National Premier Leagues Northern NSW Men's
- Founded: 2014 1998–2013 (as Northern NSW State League) 1959–1997 (as Northern First Division)
- Country: Australia
- State: NSW
- Confederation: AFC
- Number of clubs: 12
- Level on pyramid: 2
- Relegation to: Northern League One
- Domestic cup(s): National Australia Cup State Northern NSW Football State Cup
- Current champions: Weston Bears (2026)
- Current premiers: Broadmeadow Magic (2026)
- Broadcaster(s): YouTube
- Website: Northern NSW Football NPL
- Current: 2026 NPL Northern NSW

= National Premier Leagues Northern NSW Men's =

Soccer competition in northern New South Wales

The National Premier Leagues Northern NSW (NPL NNSW) is a semi-professional soccer competition in Northern New South Wales. The competition is conducted by Northern NSW Football, one of two organizing bodies in New South Wales (the other being the National Premier Leagues NSW organized by Football NSW). The league is a subdivision of the second tier National Premier Leagues Men's (NPLM), which sits below the national A-League Men. Prior to 2014, the league was known as the Northern NSW State Football League (1998–2013) and Northern First Division (1959–1997).

==History==
After Sydney clubs broke away from the NSW Football Association in 1958, the Northern NSW Soccer Federation was created by Newcastle and Coalfields clubs.

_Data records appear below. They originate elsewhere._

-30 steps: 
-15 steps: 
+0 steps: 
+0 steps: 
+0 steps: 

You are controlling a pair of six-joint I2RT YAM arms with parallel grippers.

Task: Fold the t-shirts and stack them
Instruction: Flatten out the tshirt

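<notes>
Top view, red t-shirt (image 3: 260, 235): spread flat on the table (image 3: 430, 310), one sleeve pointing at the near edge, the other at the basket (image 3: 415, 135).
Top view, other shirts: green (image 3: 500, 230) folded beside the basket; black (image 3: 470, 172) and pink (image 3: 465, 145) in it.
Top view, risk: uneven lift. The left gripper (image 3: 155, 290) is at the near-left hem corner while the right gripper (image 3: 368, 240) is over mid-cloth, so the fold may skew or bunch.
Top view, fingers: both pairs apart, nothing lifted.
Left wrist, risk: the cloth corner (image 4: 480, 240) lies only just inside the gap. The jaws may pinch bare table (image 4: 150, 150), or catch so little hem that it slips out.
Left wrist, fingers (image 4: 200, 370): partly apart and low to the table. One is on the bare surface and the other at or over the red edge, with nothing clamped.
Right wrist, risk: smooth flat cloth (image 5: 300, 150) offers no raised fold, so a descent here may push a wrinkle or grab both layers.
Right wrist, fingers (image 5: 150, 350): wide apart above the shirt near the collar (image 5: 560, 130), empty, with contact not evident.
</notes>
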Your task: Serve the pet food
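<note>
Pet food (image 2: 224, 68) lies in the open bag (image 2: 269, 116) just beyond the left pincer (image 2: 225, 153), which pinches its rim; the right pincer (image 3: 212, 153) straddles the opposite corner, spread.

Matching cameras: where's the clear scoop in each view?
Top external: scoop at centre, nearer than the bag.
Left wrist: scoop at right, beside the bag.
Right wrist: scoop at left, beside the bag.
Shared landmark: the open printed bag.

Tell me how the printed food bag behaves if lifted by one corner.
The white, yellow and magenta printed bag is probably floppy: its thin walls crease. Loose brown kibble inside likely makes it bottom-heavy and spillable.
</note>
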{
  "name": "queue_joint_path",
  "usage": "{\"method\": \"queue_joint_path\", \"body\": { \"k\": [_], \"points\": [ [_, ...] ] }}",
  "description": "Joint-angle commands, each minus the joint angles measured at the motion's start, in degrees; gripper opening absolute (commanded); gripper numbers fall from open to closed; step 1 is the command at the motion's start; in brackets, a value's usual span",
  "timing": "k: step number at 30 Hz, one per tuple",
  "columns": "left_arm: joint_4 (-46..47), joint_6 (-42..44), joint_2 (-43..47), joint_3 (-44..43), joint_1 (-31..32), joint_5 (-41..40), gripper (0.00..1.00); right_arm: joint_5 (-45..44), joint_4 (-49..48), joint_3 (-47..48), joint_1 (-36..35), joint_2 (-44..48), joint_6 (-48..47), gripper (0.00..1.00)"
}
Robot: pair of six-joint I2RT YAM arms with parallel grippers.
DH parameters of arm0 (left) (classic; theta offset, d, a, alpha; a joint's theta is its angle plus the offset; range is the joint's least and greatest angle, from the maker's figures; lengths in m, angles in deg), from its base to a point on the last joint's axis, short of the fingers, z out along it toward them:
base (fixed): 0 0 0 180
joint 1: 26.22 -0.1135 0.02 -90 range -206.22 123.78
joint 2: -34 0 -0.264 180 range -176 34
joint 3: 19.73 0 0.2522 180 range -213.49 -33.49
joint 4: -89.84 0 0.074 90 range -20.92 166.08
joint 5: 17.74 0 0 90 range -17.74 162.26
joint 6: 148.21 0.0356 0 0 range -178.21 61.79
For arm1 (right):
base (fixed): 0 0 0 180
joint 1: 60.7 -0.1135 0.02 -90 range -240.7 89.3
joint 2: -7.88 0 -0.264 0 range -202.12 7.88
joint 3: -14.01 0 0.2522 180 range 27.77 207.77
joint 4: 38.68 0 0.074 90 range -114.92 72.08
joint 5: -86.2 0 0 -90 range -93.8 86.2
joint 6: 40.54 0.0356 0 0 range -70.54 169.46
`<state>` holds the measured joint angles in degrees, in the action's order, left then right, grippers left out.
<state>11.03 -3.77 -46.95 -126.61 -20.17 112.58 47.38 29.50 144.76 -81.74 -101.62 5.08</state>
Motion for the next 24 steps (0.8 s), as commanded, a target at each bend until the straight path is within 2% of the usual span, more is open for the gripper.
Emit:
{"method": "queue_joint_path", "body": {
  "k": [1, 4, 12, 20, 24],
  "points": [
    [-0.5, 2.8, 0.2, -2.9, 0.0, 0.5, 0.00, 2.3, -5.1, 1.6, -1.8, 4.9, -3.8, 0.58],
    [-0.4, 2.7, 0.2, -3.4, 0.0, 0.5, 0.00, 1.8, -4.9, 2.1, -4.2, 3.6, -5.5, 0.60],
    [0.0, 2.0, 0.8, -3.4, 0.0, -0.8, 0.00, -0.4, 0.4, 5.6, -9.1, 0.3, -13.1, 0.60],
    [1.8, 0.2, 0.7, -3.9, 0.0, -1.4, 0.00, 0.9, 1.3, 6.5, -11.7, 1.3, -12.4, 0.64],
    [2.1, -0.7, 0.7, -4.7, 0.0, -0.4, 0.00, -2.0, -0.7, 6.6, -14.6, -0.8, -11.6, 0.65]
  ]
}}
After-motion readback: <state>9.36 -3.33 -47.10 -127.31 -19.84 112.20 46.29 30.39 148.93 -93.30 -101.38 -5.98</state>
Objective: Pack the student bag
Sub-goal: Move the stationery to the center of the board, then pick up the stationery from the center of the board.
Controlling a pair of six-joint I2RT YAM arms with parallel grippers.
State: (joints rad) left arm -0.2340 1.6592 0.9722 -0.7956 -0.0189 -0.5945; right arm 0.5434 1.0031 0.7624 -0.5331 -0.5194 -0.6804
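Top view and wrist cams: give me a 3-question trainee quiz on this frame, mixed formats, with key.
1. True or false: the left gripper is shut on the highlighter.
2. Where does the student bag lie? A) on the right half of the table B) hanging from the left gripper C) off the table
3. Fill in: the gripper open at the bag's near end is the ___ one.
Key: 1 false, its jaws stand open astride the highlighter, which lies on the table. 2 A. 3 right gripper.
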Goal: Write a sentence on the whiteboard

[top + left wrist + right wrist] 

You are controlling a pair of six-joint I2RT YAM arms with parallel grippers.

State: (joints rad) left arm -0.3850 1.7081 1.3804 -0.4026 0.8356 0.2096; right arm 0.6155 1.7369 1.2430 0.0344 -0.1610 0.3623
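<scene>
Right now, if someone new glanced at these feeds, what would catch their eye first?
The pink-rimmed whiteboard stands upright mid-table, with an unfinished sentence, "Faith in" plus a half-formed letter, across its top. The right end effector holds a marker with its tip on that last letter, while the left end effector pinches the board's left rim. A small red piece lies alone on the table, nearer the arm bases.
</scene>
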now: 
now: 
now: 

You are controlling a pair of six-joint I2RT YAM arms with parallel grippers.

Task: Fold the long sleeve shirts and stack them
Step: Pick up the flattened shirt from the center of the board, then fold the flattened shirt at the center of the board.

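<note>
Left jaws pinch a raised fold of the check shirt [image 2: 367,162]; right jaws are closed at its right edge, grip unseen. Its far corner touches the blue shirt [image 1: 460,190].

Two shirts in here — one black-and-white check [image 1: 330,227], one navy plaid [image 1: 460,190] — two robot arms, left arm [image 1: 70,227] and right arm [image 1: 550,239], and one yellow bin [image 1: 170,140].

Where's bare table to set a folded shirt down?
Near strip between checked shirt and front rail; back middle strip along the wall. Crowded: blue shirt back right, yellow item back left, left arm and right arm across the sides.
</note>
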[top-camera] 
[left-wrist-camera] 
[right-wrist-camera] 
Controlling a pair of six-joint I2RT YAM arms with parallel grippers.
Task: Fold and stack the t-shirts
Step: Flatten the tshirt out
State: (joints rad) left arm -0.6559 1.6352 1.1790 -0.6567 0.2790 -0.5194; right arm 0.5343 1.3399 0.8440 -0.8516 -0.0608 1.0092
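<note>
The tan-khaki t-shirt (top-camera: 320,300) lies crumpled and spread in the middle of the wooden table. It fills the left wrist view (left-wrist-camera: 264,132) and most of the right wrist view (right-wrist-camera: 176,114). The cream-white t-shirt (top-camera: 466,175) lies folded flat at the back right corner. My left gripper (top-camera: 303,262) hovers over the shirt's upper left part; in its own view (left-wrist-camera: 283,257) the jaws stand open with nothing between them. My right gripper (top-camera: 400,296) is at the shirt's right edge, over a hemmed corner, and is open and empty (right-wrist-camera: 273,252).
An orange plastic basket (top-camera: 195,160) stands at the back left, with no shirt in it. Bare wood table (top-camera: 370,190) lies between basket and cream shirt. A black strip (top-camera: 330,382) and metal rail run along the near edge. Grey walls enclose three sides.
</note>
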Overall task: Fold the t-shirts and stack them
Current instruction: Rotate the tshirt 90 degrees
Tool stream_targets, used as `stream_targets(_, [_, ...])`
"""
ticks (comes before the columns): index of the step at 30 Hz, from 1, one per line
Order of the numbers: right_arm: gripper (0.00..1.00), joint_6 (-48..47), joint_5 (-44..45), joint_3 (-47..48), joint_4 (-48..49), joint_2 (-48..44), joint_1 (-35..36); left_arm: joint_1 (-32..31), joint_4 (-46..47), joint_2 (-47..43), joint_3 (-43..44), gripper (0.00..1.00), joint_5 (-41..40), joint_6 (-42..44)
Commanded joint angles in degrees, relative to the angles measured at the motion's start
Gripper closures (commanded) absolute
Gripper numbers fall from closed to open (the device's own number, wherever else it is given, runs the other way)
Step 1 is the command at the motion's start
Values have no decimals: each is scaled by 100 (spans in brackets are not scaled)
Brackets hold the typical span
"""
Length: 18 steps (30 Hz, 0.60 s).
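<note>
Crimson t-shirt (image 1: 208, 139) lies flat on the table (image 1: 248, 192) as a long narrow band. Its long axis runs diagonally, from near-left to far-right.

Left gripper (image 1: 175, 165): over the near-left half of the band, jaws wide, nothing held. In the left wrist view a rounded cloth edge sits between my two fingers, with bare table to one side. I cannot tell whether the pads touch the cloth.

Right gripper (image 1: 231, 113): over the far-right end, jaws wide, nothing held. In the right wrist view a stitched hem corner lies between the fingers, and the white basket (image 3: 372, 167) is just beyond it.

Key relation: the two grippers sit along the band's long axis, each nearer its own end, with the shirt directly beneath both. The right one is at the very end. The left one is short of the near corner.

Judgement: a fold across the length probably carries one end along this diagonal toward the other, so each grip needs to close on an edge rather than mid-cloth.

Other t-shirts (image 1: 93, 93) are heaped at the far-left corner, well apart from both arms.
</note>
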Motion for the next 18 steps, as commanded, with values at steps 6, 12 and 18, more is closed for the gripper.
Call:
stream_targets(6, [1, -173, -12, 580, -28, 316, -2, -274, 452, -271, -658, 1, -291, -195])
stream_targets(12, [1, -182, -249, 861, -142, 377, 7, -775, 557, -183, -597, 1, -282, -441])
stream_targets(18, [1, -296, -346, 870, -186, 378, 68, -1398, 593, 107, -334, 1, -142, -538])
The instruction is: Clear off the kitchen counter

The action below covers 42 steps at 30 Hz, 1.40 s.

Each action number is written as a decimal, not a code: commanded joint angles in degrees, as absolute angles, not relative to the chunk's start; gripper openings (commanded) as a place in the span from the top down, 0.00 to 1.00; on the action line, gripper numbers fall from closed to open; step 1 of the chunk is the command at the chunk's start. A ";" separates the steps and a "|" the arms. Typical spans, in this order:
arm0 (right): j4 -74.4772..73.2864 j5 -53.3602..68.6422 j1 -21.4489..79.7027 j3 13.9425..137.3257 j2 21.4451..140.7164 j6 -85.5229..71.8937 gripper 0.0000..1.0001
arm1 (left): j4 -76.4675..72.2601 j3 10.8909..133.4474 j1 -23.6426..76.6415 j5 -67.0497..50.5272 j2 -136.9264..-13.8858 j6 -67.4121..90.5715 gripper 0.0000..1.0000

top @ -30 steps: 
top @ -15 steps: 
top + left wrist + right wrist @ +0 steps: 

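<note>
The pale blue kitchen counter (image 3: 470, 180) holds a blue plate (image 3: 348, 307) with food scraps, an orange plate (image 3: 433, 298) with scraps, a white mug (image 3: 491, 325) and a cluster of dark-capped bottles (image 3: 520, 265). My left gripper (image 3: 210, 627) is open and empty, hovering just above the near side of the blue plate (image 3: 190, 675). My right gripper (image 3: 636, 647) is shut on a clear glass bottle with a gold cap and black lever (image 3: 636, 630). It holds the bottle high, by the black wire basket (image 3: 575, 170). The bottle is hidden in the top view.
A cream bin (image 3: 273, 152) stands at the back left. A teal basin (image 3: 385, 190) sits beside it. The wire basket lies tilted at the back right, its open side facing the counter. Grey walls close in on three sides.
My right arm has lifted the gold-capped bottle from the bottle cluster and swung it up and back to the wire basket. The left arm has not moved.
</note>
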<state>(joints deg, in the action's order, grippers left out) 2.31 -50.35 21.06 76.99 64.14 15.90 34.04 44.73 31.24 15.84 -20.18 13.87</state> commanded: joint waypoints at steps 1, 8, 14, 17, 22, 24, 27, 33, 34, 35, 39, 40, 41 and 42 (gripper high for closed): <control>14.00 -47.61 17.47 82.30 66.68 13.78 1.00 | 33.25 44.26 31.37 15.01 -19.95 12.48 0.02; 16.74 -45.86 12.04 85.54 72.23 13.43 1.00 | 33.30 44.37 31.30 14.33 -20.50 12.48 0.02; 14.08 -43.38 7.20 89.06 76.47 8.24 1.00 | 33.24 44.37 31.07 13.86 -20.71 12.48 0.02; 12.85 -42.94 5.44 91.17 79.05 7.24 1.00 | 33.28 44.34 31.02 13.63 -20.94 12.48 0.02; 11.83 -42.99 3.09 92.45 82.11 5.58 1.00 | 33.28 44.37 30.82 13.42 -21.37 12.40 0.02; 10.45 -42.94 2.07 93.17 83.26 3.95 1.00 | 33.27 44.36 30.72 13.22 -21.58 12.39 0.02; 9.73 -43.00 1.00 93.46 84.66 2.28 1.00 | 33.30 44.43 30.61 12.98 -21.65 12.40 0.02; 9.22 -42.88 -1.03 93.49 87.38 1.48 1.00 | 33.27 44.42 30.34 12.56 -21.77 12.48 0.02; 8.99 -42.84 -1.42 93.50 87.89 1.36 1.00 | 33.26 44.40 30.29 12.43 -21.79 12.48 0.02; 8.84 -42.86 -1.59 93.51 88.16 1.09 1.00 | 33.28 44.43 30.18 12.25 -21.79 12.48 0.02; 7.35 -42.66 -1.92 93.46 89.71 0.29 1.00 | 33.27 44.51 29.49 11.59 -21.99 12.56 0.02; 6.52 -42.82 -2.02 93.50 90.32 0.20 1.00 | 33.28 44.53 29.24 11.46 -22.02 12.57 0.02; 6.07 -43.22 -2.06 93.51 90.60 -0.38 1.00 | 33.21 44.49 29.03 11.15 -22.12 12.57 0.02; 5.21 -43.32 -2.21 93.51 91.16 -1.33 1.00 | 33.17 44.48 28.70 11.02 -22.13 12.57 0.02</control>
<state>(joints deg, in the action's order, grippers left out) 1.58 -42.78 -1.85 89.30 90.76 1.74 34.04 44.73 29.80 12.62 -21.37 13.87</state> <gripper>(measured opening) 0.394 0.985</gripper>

A 12 team Northern First Division was established with: Adamstown, Awaba, Blacksmith Rangers, Cardiff, Cessnock, Charlestown United, Lake Macquarie, Mayfield United, Merewether Advance, Newcastle Austral, Wallsend and West Wallsend.

The league, jointly with other state-based leagues, formed the highest tier of soccer in Australia until the creation of a national league, the National Soccer League (NSL), in 1977.

In 1960 the league was downsized to 10 teams with the relegation of Charlestown United and Merewether Advance to Division 2.

In 1969 the league increased to 12 teams with Cardiff and Cessnock promoted from Division 2 and no relegations that season.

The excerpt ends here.